SparkR is an R package which provides a frontend to use Apache Spark from R. In Spark 1.6.0; SparkR provides a distributed data frame on large datasets. SparkR also supports distributed machine learning using MLlib. This is something you should try out while reading machine learning chapters.
The first step to a Spark program in R
SparkR DataFrames
DataFrame is a collection of data organized into names columns that are distributed. This concept is very similar to a relational database or a data frame of R but with much better optimizations. Source of these data frames could be a CSV, a TSV, Hive tables, local R data frames, and so on.

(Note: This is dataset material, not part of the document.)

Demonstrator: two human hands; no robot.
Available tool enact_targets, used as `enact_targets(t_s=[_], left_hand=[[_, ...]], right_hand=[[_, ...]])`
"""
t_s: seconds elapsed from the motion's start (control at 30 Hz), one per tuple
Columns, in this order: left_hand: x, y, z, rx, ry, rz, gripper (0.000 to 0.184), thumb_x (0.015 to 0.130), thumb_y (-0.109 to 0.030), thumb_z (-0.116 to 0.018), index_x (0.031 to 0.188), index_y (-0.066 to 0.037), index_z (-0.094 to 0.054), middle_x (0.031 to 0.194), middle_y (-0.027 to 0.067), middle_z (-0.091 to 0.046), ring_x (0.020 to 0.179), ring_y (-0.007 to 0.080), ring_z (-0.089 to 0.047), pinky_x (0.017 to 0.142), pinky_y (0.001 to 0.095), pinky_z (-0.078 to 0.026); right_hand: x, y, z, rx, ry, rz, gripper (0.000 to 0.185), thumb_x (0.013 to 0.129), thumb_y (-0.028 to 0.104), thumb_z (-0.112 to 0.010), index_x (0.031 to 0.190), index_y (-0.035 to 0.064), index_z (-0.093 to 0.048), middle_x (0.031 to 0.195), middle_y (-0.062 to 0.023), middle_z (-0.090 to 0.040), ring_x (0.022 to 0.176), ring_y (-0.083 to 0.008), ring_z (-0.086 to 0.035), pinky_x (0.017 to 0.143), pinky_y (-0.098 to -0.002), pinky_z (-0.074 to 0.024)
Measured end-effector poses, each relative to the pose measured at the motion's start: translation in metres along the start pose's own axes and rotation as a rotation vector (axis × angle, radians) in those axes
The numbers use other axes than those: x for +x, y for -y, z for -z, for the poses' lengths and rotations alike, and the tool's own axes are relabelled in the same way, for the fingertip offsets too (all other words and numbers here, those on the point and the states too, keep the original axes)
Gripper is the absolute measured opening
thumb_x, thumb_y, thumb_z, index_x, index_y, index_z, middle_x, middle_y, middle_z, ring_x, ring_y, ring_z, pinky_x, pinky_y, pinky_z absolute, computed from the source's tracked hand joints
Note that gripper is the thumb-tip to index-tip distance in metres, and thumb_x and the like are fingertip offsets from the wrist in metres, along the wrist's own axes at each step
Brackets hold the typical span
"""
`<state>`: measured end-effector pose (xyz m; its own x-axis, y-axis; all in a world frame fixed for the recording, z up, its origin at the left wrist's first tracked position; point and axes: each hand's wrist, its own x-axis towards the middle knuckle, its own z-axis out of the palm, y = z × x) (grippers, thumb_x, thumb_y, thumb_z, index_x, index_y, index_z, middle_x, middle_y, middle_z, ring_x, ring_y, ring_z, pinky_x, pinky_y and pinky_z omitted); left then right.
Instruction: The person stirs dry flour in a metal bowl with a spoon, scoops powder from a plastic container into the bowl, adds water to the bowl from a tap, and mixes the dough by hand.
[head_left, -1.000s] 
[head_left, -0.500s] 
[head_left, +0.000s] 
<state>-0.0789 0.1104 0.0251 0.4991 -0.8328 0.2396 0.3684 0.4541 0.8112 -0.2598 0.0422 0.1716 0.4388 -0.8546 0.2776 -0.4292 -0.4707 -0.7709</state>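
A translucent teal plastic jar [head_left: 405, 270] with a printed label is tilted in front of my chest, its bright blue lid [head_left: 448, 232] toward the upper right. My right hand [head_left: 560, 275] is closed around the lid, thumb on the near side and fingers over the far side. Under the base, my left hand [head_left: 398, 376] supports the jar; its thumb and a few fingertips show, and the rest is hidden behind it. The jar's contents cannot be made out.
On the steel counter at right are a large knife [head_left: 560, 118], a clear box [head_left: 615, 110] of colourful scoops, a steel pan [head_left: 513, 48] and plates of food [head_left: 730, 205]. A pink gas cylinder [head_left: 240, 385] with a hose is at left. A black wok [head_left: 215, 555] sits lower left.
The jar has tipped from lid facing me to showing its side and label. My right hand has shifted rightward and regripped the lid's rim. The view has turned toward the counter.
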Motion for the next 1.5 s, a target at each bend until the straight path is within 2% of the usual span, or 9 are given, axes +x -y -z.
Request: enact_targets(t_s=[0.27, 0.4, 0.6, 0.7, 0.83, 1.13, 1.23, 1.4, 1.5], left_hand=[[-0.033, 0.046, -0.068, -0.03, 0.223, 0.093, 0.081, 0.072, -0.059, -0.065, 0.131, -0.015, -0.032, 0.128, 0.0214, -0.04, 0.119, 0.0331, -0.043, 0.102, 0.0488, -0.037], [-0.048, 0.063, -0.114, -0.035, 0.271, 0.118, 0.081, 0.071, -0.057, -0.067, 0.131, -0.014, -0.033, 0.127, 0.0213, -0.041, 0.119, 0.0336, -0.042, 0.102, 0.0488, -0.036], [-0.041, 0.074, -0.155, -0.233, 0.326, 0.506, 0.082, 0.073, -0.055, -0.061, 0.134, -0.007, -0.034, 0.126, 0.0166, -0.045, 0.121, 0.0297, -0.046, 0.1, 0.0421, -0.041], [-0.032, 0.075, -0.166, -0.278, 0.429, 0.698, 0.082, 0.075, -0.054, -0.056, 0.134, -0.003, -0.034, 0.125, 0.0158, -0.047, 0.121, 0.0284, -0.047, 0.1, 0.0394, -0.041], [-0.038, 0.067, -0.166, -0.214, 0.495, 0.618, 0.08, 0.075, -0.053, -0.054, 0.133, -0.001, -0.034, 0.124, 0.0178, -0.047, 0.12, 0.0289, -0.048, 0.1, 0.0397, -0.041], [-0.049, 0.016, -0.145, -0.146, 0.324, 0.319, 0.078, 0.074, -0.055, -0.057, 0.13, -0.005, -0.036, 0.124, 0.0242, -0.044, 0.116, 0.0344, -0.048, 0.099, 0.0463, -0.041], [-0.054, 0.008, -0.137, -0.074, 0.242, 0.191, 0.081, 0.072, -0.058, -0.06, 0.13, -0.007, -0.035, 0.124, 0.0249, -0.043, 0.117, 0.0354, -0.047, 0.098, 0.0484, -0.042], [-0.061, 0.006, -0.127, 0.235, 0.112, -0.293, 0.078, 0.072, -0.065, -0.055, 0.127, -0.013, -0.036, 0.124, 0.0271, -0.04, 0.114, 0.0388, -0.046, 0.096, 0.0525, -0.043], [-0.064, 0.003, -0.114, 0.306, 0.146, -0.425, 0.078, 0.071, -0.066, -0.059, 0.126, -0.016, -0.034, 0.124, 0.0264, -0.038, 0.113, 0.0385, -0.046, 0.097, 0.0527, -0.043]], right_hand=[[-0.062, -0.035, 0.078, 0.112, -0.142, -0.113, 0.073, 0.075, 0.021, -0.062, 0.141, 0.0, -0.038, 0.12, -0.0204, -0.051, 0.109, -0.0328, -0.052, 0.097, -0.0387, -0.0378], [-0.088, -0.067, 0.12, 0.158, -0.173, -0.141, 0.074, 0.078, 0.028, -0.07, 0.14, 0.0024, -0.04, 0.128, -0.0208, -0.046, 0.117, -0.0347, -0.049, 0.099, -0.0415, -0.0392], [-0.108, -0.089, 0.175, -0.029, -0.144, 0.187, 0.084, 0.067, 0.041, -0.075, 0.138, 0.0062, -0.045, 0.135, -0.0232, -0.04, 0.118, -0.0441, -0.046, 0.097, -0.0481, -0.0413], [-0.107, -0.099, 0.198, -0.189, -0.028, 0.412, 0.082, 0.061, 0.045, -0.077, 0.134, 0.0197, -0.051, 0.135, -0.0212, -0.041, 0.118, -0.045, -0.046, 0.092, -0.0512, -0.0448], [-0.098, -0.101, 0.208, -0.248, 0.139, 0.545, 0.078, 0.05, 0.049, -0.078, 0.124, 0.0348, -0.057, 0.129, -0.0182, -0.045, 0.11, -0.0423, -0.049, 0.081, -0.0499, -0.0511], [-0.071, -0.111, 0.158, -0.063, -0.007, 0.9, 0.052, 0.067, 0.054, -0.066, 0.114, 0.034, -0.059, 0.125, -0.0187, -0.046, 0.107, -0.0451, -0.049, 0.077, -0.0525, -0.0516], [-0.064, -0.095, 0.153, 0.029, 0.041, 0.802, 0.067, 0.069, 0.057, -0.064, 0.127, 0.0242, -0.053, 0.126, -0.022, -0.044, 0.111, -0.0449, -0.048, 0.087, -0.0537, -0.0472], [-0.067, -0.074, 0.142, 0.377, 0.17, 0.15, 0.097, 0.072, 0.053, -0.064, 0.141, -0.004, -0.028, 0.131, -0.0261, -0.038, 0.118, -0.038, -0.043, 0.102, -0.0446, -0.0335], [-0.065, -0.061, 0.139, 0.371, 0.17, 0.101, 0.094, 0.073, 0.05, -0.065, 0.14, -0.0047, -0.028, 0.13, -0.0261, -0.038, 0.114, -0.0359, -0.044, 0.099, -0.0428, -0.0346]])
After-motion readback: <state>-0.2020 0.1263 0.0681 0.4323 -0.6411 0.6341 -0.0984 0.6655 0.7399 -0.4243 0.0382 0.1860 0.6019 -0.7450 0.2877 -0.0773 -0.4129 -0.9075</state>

Spark distribution can be run using the ./bin/sparkR shell.
Following on from the preceding examples, we will now write an R version. We assume that you have R (R version 3.0.2 (2013-09-25)-Frisbee Sailing), R Studio and higher installed on your system (for example, most Linux and Mac OS X systems come with Python preinstalled).

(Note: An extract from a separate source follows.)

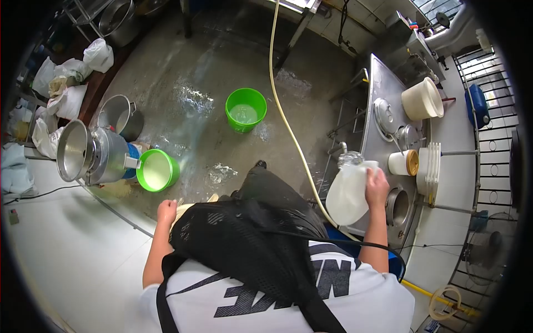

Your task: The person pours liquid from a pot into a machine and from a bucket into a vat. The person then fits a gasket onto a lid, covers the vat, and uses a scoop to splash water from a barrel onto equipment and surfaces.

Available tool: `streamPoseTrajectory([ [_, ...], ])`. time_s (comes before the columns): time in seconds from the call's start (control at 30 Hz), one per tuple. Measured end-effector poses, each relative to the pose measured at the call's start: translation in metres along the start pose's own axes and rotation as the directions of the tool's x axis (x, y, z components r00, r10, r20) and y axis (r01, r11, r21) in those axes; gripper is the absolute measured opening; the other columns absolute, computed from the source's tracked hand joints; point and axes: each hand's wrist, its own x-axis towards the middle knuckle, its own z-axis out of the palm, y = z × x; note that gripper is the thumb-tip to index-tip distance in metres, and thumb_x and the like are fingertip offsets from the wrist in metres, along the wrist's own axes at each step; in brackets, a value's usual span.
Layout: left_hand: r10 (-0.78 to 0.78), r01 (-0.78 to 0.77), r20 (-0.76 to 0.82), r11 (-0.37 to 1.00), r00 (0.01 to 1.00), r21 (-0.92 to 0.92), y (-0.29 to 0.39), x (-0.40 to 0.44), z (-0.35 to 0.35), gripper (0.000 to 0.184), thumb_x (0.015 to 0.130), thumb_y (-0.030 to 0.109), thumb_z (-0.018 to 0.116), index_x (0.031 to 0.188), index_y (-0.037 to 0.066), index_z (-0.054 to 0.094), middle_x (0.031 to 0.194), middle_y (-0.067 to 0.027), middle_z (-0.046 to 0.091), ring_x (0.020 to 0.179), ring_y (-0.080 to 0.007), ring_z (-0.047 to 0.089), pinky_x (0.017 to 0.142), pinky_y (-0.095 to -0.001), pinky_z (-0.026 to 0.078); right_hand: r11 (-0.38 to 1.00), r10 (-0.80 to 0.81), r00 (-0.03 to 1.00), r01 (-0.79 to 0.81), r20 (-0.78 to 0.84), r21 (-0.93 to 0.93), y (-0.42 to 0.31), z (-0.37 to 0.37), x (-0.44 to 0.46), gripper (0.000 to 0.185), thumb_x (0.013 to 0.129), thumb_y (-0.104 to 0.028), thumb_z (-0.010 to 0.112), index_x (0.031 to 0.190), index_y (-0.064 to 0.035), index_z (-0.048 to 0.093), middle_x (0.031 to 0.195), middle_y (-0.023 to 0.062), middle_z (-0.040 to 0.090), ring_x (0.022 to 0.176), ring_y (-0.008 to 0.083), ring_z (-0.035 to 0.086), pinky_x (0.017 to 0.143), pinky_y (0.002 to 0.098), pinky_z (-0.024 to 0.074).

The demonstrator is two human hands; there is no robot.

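The right hand (377,187), right of the middle of the frame, has its fingers curled round the side of a white jug (347,200). The jug is to the left of that hand and touches it, and it hides a bit of the metal table (377,77). Something clear and shiny is at the jug's top; it is too blurry to tell what. The left hand (166,212), left of the middle and low down, is curled up like a fist. It is right beside a cream-coloured thing (183,210), but I can't tell if it has hold of it. The black cloth (233,227) hides part of that thing. A green bucket (175,171) with milky stuff inside stands just above the left hand.
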Motion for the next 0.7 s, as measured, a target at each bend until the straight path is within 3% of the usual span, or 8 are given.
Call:
streamPoseTrajectory([
  [0.2,-0.077,0.04,-0.15,0.971,0.986,-0.237,0.07,0.049,-0.026,0.037,0.1,0.034,0.064,0.097,-0.003,0.071,0.068,-0.0102,0.067,0.059,-0.0184,0.065,0.063,-0.035,0.052,0.965,0.016,0.74,0.164,0.672,-0.204,-0.045,0.169,0.162,0.05,0.087,-0.042,0.073,0.109,0.0031,0.072,0.114,0.0292,0.07,0.11,0.0418,0.068,0.092,0.0501,0.0551],
  [0.3,0.066,-0.123,-0.259,0.969,0.964,-0.212,0.099,0.104,-0.035,0.036,0.101,0.032,0.064,0.103,-0.003,0.07,0.075,-0.0097,0.069,0.063,-0.0163,0.064,0.063,-0.0332,0.052,0.868,-0.064,0.693,0.394,0.718,-0.303,-0.081,0.22,0.274,0.046,0.084,-0.042,0.074,0.11,-0.0035,0.076,0.116,0.0206,0.073,0.107,0.0368,0.071,0.094,0.0463,0.0573],
  [0.37,0.093,-0.131,-0.185,0.97,0.978,-0.203,0.138,0.125,-0.063,0.035,0.101,0.031,0.064,0.106,-0.003,0.069,0.08,-0.0102,0.07,0.067,-0.0169,0.066,0.065,-0.0326,0.052,0.826,-0.092,0.742,0.429,0.664,-0.365,-0.07,0.225,0.36,0.045,0.085,-0.045,0.075,0.1,-0.0032,0.079,0.109,0.0218,0.074,0.101,0.0386,0.072,0.091,0.0453,0.0577],
  [0.5,0.061,-0.127,-0.24,0.954,0.969,-0.272,0.203,0.155,-0.087,0.035,0.102,0.03,0.063,0.105,-0.004,0.07,0.08,-0.0096,0.069,0.073,-0.0178,0.067,0.07,-0.0339,0.052,0.91,0.163,0.893,0.029,0.42,-0.415,-0.03,0.109,0.474,0.043,0.09,-0.04,0.072,0.114,-0.0041,0.073,0.123,0.0191,0.071,0.115,0.0366,0.068,0.097,0.0483,0.0535],
  [0.57,0.006,-0.066,-0.251,0.97,0.968,-0.234,0.21,0.168,-0.083,0.034,0.102,0.03,0.062,0.105,-0.004,0.07,0.079,-0.0108,0.069,0.073,-0.0185,0.067,0.071,-0.0355,0.053,0.918,0.27,0.931,-0.173,0.245,-0.356,0.01,0.085,0.494,0.048,0.092,-0.042,0.069,0.117,-0.0011,0.071,0.126,0.0254,0.068,0.12,0.0403,0.064,0.099,0.048,0.0514],
  [0.63,-0.016,-0.024,-0.218,0.983,0.976,-0.181,0.217,0.175,-0.081,0.035,0.1,0.031,0.064,0.106,-0.003,0.071,0.082,-0.013,0.071,0.074,-0.0202,0.068,0.072,-0.0363,0.053,0.949,0.181,0.982,-0.159,0.055,-0.274,0.054,0.069,0.482,0.059,0.096,-0.052,0.057,0.12,0.0008,0.067,0.123,0.029,0.067,0.12,0.0466,0.061,0.101,0.053,0.0477],
  [0.67,0.01,-0.033,-0.194,0.992,0.981,-0.118,0.219,0.177,-0.077,0.035,0.099,0.031,0.065,0.106,-0.002,0.071,0.085,-0.0148,0.072,0.076,-0.0232,0.069,0.074,-0.0375,0.054,0.884,0.076,0.995,-0.038,0.063,-0.466,0.077,0.067,0.471,0.059,0.097,-0.053,0.056,0.12,0.0006,0.066,0.12,0.0299,0.067,0.117,0.0487,0.06,0.1,0.0553,0.0472],
  [0.7,0.034,-0.043,-0.169,0.998,0.985,-0.054,0.217,0.18,-0.071,0.035,0.098,0.032,0.066,0.106,-0.001,0.071,0.087,-0.0165,0.073,0.078,-0.0263,0.071,0.075,-0.0387,0.054,0.92,0.211,0.966,-0.249,-0.152,-0.304,0.104,0.073,0.456,0.055,0.097,-0.051,0.057,0.119,-0.0012,0.066,0.117,0.0301,0.067,0.112,0.0501,0.061,0.096,0.0565,0.0487],
])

The example program is included in the sample code for this chapter, in the directory named r-spark-app, which also contains the CSV data file under the data subdirectory. The project contains a script, r-script-01.R, which is provided in the following. Make sure you change PATH to appropriate value for your environment.
Sys.setenv(SPARK_HOME = "/PATH/spark-2.0.0-bin-hadoop2.7")

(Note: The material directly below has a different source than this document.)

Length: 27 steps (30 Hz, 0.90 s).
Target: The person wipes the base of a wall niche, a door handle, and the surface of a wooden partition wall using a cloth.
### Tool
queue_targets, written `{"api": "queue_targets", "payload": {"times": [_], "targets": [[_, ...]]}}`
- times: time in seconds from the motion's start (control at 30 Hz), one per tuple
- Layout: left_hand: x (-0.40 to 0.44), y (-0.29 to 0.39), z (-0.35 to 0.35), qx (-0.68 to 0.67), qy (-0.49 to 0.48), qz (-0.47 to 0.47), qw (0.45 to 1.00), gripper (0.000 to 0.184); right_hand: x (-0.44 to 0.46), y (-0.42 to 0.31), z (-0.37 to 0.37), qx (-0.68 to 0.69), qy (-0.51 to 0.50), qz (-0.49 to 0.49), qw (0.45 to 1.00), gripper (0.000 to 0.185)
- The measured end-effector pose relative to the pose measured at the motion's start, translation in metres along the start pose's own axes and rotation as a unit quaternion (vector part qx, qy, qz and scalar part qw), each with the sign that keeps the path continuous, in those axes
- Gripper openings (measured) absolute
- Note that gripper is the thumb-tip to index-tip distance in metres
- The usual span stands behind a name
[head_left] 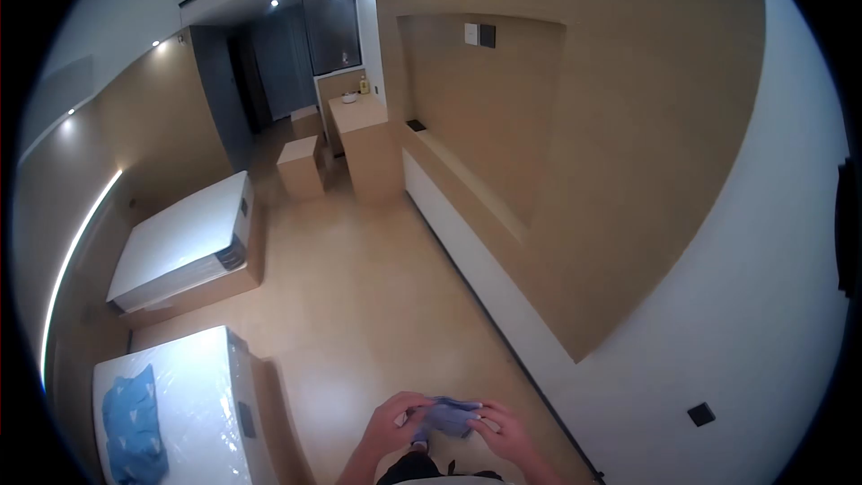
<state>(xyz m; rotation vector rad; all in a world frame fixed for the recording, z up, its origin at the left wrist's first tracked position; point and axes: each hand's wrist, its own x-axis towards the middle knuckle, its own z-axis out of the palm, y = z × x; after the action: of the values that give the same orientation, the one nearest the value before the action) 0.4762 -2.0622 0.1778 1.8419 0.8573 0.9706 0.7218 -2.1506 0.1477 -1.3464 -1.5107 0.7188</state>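
Head view puts a blue-grey cloth (452,417) at the bottom centre of the frame, bunched and creased, held up in front of the body between two hands. The left hand (393,420) is curled, thumb and fingers nearly closed around the cloth's left end; the right hand (505,436) has its fingertips pinched on the right edge, with the palm not fully closed. How much fabric is gathered inside the left fingers cannot be told.

For good handling, I would keep the pinches level and close to the edges, drawing gently apart so the folds fall flat; a thin, limp piece like this probably slips or twists if one side is pulled harder.

Outward from the hands, pale floor (350,278) runs up through the middle of the frame, giving the arms room forward. At lower left, the side of a bed base (285,422) runs beside that floor, carrying a shiny mattress (193,395) with a blue patterned fabric (135,422) on it. At right, the white wall (727,332) looks nearer, so wide swings of the right elbow call for more care there. Toward the upper centre, a stool (301,166) and a desk (373,157) narrow the way.
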Motion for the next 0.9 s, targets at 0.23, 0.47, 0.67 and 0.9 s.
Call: {"api": "queue_targets", "payload": {"times": [0.23, 0.47, 0.67, 0.9], "targets": [[0.088, -0.072, -0.051, -0.009, -0.021, 0.006, 1.000, 0.023, 0.131, 0.005, 0.037, -0.036, 0.076, 0.030, 0.996, 0.020], [0.169, -0.104, -0.065, 0.055, 0.005, 0.052, 0.997, 0.023, 0.231, 0.003, 0.072, -0.012, 0.218, 0.133, 0.967, 0.015], [0.276, -0.088, -0.102, 0.153, -0.073, 0.153, 0.974, 0.022, 0.294, 0.009, 0.079, 0.007, 0.184, 0.066, 0.981, 0.012], [0.384, -0.144, -0.071, 0.011, -0.173, 0.014, 0.985, 0.017, 0.368, 0.096, 0.075, 0.051, 0.226, 0.064, 0.971, 0.014]]}}
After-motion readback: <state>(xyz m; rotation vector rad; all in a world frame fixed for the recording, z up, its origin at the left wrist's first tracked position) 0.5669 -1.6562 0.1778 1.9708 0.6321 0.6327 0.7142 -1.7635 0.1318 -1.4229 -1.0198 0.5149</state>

.libPaths(c(file.path(Sys.getenv("SPARK_HOME"), "R", "lib"),
.libPaths()))
#load the Sparkr library
library(SparkR)
sc <- sparkR.init(master = "local", sparkPackages="com.databricks:spark-csv_2.10:1.3.0")
sqlContext <- sparkRSQL.init(sc)
user.purchase.history <- "/PATH/ml-resources/spark-ml/Chapter_01/r-spark-app/data/UserPurchaseHistory.csv"
data <- read.df(sqlContext, user.purchase.history, "com.databricks.spark.csv", header="false")
head(data)
count(data)
parseFields <- function(record) {
Sys.setlocale("LC_ALL", "C") # necessary for strsplit() to work correctly
parts <- strsplit(as.character(record), ",")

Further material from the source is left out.